- Assignment
Please repeat the data in full, character for character.

- Supplied data
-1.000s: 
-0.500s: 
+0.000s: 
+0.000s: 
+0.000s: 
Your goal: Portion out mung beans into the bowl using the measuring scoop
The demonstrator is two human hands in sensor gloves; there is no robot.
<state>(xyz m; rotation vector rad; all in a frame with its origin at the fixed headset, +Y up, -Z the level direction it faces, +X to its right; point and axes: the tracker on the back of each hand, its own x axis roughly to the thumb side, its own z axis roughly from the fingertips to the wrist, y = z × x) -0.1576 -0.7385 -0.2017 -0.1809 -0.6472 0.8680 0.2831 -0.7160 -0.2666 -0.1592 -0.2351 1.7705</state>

- Worked solution
-1.000s: 
-0.500s: 
+0.000s: 
+0.000s: 
+0.000s: 
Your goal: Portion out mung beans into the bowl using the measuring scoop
The demonstrator is two human hands in sensor gloves; there is no robot.
<state>(xyz m; rotation vector rad; all in a frame with its origin at the fixed headset, +Y up, -Z the level direction it faces, +X to its right; point and axes: the tracker on the back of each hand, its own x axis roughly to the thumb side, its own z axis roughly from the fingertips to the wrist, y = z × x) -0.1576 -0.7385 -0.2017 -0.1809 -0.6472 0.8680 0.2831 -0.7160 -0.2666 -0.1592 -0.2351 1.7705</state>

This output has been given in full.